Yes, believe it or not, I had no idea about the scamblogs until just a few weeks ago.  It seems hard to believe now, but why would I?  I graduated from law school a long time ago now – before law schools produced most of the glut of lawyers.  Times were good when I was looking for a job in 1999 and the early 2000s.  I have been busy – practicing law, having a family, then dealing with my own unemployment (for which I have blamed myself). And after I was laid off, I have had very little contact with lawyers, and I haven’t had contact with law school students or recent law school grads in years.  On the rare occasion that I do talk to a law school classmate or contemporary, no one ever acknowledges any problems – everyone claims to be on top of the world, knocking the ball out of the park.  Now, thanks to the scamblogs, I know that some (many?) of my classmates have to have ended up like me. 

Of course the scamblogs, your YouTube videos, and Tamanaha’s book are no comfort.  Actually, they’re terrifying.  But now, finally, I have some idea about “What happens to all the lawyers?”  At least now I am dealing with reality.  Before I was trying to solve a problem (my unemployment) with bad information.  Now, at least, I know. 

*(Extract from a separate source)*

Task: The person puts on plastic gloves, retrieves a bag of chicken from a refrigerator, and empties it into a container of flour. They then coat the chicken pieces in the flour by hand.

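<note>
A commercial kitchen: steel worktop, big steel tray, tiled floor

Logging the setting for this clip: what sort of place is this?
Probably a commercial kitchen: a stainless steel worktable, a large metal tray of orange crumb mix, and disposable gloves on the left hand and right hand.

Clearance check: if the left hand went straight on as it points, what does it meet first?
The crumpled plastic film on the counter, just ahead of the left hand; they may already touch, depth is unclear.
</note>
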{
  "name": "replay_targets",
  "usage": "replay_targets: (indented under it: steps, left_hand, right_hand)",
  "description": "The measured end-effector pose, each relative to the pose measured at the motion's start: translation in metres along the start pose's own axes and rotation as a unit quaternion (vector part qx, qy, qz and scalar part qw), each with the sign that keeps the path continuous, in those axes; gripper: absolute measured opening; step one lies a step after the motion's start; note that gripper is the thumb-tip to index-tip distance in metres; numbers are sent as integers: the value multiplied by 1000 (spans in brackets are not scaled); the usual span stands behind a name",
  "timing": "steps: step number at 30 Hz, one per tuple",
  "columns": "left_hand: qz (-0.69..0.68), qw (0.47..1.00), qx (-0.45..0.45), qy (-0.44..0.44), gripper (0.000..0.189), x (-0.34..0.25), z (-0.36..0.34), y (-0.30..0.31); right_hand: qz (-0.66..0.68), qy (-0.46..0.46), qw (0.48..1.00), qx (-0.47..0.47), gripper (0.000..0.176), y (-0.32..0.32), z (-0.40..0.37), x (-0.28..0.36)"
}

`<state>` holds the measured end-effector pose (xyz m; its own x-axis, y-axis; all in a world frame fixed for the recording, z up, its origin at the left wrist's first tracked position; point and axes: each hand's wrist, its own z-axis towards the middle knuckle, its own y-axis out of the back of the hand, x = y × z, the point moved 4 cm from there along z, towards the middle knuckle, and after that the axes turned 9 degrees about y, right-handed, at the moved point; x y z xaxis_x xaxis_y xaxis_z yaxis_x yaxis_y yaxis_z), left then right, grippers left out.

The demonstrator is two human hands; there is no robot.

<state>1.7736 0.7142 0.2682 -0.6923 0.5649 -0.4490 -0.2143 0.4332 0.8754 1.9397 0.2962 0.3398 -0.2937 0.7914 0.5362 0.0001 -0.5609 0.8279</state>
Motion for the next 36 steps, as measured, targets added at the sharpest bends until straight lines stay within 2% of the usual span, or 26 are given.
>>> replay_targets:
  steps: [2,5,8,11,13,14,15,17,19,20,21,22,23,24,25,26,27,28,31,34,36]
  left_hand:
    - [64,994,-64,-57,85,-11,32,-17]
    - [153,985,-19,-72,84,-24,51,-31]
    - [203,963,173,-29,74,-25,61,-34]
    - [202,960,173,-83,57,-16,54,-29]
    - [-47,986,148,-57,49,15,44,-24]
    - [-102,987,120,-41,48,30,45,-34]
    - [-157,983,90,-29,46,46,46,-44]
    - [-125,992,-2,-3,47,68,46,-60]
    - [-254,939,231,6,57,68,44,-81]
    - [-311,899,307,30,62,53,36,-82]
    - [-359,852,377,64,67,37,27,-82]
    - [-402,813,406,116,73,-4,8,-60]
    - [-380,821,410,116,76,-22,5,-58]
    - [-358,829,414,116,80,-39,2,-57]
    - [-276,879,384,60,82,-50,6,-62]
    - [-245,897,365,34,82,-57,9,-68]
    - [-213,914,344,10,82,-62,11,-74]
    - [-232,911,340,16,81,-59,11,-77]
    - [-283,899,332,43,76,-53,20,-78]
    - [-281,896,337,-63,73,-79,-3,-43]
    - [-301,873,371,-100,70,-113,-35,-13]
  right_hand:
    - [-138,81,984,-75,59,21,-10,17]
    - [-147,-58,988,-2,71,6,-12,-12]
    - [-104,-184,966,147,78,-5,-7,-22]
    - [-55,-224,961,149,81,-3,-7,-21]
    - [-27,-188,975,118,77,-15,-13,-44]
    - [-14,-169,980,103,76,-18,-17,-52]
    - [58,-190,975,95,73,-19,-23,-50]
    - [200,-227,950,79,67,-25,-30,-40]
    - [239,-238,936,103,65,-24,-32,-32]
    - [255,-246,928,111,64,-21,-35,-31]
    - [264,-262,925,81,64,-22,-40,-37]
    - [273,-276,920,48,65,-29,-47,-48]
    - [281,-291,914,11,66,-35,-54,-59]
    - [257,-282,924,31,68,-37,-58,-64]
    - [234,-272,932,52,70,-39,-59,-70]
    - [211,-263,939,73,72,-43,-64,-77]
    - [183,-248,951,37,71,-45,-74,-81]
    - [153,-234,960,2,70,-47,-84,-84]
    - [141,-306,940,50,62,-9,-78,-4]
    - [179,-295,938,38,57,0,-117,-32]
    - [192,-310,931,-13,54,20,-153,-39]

It is tempting to let myself focus on my anger about the injustice of the macro situation and my sadness about the hopelessness of my personal situation.  It infuriates me that my alma mater and the other law schools have essentially ruined many of their alumni’s careers by actions they took after we graduated.  Yet my alma mater still relentlessly solicits me to “give back” – as if I owe them something.  You will not be surprised to learn that my alma mater has never taken any interest in my career – or even bothered to find out if I have one.  As for my specific situation, I feel like it’s hopeless, and I think I am a failure.  I literally have no idea what to do.

My wife has not been especially understanding about my situation.  I think her thinking has been that of course someone with my resume can easily find a job, and since I haven’t, the problem must be that I am not trying very hard, which she resents.  That all changed, however, when I showed her this.  I had printed it out on paper, along with all of the comments that had been posted in the first 12 hours.  It was about 100 pages long.  Someone with better credentials than I is living in his father’s basement and has sent out 700+ resumes with no results.  Somehow it was comforting and made us sick to our stomachs at the same time.  Then there were your comments about how little information there is about long-term career outcomes and your question about what happens after the top law school and the big law firm – yes, FINALLY, someone else is asking “What happens to all the lawyers?”!  Then the comments.  So many comments.  So many lawyers out of work, in debt, with no hope.  The stack of paper alone was enough to bring tears to my wife’s eyes.  When I told her that all of the comments had been posted since 5:58 a.m. that morning, she broke down and cried. 

So, my efforts to keep this brief have failed, but perhaps I can pull it all together with two points.  First, thank you for what you are doing.  It has mattered to me and my family.  And I am sure it matters to many others.  Second, do you have any advice, any at all, for someone in my situation?  I am not like a recent law grad who laments that he/she can’t get a job and doesn’t know how to practice law.  My problem is the other way around: I can’t get a job, and I don’t know how to do anything except practice law.  I cannot hide my J.D. or the 13 years since I graduated law school.  I am a real, live lawyer with a J.D., a license, and years of experience.  But no one will pay me to practice law anymore, and I don’t know how to do anything else.  Yes, of course, big changes are coming to law schools and the legal profession, many reforms need to be implemented, and prospective law students need to be warned.  It’s not that I am not interested in those things, but I have more immediate problems to solve.  I have 2 kids, a mortgage, and 25 more years to work – I can’t waste time being angry at my alma mater, wallowing in my sadness, or pontificating about law schools and my profession.  I need to find a way to earn some money SOON.  Do you have any suggestions for someone like me?   

Monday, February 25, 2013

This is not my beautiful house

This thread on TFL provides a sobering glimpse into what's happening to both the legal academic hiring market and the market for high-status and otherwise desirable non-entry level lawyer jobs (BigLaw  mid-level or senior associate, DOJ/USA/Federal agency jobs, cush in-house gigs with big companies, and so forth).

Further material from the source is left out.